Os dados das pesquisas Ibope e Datafolha mostram que permanecem muito pequenas as chances de Haddad virar a eleição HOJE. Embora tenha encurtado mais a distância que o separava de Bolsonaro, no melhor cenário Haddad terá de tirar nas próximas horas cinco pontos percentuais do adversário. Considerando que ele conseguiu em média pouco menos de um ponto percentual por dia nos ultimos nove dias, sua situação é claramente desfavorável.

O quadro de redução de diferença pode animar a militância petista, conhecida pela sua dedicação e determinação, mas pode ser que não baste. Tudo indica que não bastará. Mas a eleição não está ganha ainda, embora Jair Bolsonaro tenha confirmado até o último minuto o seu franco favoritismo.

Fernando Haddad e Jair Bolsonaro

Ibope para presidente, votos válidos: Bolsonaro, 54%; Haddad, 46%

O Ibope divulgou neste sábado (27) a última pesquisa do instituto sobre a intenção de voto para o 2º turno da eleição presidencial. Segundo o instituto, Jair Bolsonaro (PSL) venceria se eleição fosse hoje. Mas a distância dele para Fernando Haddad (PT) diminuiu.

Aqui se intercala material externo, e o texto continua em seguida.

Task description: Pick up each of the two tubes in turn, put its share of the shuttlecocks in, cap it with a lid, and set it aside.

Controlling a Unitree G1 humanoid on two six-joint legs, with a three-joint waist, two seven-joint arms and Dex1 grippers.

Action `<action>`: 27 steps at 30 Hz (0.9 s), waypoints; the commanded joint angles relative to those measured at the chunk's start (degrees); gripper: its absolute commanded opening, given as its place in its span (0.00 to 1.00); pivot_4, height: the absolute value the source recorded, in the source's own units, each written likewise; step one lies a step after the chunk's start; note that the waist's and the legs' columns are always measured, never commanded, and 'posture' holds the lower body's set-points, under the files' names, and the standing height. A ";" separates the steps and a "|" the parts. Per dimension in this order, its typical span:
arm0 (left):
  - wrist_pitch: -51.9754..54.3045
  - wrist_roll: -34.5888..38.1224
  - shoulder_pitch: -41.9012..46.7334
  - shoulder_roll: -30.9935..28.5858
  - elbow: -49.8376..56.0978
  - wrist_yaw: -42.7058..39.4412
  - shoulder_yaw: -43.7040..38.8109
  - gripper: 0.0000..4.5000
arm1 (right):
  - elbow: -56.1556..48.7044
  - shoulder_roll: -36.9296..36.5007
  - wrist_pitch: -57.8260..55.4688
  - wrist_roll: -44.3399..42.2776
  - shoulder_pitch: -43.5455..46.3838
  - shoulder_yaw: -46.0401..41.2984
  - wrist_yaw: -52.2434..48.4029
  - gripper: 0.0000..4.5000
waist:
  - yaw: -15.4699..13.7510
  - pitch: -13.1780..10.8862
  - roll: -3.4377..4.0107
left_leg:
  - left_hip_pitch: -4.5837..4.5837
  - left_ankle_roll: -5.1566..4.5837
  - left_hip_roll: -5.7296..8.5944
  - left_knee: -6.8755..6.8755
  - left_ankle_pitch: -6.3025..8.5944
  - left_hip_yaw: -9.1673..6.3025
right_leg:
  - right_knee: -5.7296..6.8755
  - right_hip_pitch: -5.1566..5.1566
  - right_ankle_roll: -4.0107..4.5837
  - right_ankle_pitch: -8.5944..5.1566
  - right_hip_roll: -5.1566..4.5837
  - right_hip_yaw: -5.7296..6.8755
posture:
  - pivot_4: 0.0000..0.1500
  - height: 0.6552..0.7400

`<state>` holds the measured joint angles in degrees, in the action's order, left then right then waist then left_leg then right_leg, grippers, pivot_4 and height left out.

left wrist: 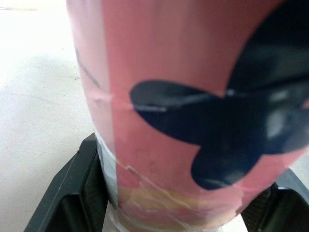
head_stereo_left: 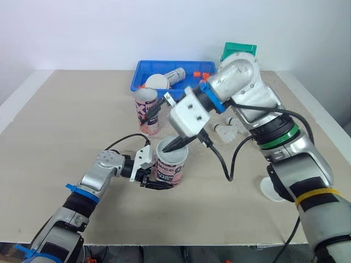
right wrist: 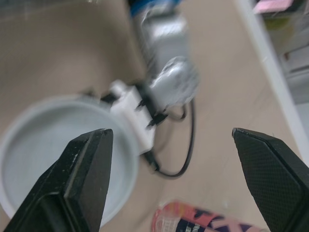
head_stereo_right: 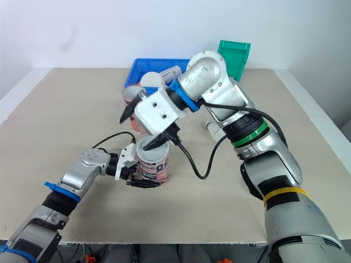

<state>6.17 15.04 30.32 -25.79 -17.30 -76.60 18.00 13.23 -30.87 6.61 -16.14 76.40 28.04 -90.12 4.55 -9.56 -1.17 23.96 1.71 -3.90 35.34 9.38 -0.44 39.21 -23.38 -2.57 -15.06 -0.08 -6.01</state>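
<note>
L gripper clamped the pink tube, upright on the surface near front centre. Second tube stood just behind, blue tray beyond, shuttlecock to its right. R gripper hung spread wide over the tube's white top, arm bent across.

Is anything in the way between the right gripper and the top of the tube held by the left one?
Nothing visible. The right gripper, jaws open, is right at the top of the tube, which the left gripper holds.
</note>
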 commanded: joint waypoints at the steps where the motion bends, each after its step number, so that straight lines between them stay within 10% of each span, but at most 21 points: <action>1: 1.76 -4.34 -2.28 -2.63 -3.83 0.50 1.54 0.67 | -3.40 -3.19 -2.70 -5.39 0.90 -1.94 -2.38 0.89 | 0.05 0.01 0.00 | 0.03 0.01 0.00 0.00 0.01 0.00 | -0.01 -0.01 -0.03 -0.05 -0.01 -0.01 | 1.00 0.57; 10: 1.81 -4.37 -2.27 -2.78 -3.61 0.34 1.60 0.67 | -7.38 -6.30 -0.51 -4.12 -3.81 5.86 -2.38 0.02 | 0.06 0.00 0.01 | 0.00 0.01 0.00 0.00 0.07 0.06 | -0.01 -0.07 -0.01 -0.06 0.02 -0.10 | 1.00 0.57; 27: 2.31 -4.19 -2.83 -3.33 -2.51 0.79 1.08 0.67 | 0.63 -0.72 8.65 6.91 -5.56 10.23 -2.38 0.02 | 0.58 0.30 -0.34 | -0.69 0.03 -0.02 -0.08 0.11 0.02 | 0.00 0.20 0.17 0.05 0.06 -0.12 | 1.00 0.57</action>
<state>6.83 15.23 29.45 -26.49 -17.52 -76.25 17.27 12.26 -31.59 17.58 -9.07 71.44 36.04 -90.14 5.14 -9.27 -1.51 23.23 1.75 -3.92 35.27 9.50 -0.43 39.20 -23.24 -2.38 -15.01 -0.03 -6.14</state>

Vamos ver agora a pesquisa com os votos válidos, que excluem os brancos, nulos e o percentual de eleitores indecisos. Um candidato é eleito no segundo turno se conseguir cinquenta por cento dos votos válidos mais um voto.

A probabilidade de os resultados retratarem a realidade é de noventa e cinco por cento, com margem de erro de dois pontos - para mais ou para menos.